Using the records below, filter out every line that lacks "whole" and copy the rest.

Material supplied:
|---|
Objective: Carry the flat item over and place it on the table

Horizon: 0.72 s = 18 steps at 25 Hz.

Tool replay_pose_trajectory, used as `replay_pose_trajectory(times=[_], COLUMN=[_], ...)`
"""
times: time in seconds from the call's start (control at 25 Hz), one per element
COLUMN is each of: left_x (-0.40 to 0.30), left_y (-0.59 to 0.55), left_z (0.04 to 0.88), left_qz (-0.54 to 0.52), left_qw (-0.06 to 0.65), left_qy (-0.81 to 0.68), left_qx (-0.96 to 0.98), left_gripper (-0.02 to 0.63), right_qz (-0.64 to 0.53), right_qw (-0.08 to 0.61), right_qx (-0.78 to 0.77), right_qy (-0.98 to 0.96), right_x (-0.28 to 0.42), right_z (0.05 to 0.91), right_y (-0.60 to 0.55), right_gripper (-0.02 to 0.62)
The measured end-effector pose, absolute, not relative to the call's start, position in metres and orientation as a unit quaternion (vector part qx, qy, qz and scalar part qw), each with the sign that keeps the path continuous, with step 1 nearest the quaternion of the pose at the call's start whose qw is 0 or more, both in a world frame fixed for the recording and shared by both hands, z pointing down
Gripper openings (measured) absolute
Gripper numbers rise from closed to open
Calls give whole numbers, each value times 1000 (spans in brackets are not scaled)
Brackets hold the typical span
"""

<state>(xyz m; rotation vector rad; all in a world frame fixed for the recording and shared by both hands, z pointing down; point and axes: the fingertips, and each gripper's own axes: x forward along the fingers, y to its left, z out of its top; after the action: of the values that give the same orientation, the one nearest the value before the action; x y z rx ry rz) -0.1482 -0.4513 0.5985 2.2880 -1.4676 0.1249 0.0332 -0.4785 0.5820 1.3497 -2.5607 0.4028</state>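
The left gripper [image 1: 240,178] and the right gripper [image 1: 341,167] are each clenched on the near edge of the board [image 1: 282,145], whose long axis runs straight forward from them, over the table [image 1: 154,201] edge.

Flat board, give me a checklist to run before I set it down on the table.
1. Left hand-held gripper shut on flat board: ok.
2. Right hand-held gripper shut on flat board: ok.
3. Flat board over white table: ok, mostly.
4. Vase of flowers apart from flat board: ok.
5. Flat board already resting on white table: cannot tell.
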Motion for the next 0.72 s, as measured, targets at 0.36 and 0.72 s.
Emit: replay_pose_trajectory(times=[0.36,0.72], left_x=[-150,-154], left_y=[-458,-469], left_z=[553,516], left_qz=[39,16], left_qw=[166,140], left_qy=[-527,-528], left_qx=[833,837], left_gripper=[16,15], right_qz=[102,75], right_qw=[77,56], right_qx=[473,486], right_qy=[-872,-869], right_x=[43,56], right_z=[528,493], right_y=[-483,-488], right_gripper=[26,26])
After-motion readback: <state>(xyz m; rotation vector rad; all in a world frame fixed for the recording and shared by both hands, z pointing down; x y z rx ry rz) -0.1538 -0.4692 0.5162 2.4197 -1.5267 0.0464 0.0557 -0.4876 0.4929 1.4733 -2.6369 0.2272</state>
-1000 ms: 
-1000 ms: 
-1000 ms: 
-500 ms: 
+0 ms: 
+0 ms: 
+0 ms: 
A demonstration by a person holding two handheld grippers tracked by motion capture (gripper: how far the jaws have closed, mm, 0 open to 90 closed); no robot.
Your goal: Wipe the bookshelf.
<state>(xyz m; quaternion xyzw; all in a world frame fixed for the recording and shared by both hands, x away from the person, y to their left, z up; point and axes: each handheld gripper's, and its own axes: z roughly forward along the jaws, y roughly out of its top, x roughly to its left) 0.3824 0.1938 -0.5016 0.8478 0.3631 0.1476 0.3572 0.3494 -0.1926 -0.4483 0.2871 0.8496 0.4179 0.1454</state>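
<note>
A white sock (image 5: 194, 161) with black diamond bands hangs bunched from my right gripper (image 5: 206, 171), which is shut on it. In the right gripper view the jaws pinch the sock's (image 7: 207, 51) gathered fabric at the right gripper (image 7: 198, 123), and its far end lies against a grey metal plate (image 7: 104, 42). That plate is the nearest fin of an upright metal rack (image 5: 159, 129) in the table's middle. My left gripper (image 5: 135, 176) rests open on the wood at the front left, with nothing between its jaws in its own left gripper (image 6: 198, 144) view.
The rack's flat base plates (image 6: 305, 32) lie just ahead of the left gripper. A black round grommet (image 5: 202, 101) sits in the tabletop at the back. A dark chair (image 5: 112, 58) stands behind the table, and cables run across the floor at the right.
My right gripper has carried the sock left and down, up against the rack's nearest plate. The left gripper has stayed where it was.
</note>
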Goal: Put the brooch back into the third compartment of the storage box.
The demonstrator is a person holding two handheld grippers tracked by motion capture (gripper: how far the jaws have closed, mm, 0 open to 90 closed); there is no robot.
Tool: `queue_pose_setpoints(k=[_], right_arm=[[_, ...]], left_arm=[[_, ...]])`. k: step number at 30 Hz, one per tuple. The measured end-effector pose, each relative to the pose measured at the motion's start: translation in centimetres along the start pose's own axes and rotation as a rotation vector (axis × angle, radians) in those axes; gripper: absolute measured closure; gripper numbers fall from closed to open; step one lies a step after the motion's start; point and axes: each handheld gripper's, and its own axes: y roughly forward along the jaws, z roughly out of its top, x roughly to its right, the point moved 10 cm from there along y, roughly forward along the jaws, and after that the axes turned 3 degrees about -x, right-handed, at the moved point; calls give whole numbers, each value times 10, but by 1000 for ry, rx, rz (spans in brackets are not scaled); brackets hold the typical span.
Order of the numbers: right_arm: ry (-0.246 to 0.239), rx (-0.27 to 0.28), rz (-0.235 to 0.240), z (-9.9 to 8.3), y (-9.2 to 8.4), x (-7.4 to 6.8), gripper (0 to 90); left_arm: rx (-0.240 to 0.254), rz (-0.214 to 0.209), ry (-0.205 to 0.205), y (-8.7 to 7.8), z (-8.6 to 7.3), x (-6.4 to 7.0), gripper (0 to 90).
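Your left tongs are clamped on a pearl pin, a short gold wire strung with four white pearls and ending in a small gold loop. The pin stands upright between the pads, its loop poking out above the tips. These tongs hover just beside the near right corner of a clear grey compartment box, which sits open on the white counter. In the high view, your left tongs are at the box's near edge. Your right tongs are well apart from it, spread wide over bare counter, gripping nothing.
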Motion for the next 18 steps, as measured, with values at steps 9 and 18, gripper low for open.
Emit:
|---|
Answer for the task:
Calls give whole numbers, each value times 1000 (spans in brackets are not scaled)
Tool: `queue_pose_setpoints(k=[_], right_arm=[[_, ...]], left_arm=[[_, ...]])`. k: step number at 30 Hz, one per tuple. The measured end-effector pose, each relative to the pose measured at the motion's start: translation in centimetres along the start pose's own axes and rotation as a rotation vector (axis × angle, radians) in those axes; gripper: absolute measured closure; gripper numbers fall from closed to open; step one lies a step after the motion's start; point and axes: each handheld gripper's, and its own axes: y roughly forward along the jaws, z roughly out of its top, x roughly to its right, the point moved 10 cm from there along y, roughly forward along the jaws, and after that the axes turned 3 degrees about -x, right-handed, at the moved point; calls give whole numbers, each value times 10, but by 1000 for ry, rx, rz (spans in brackets are not scaled); brackets hold the typical span.

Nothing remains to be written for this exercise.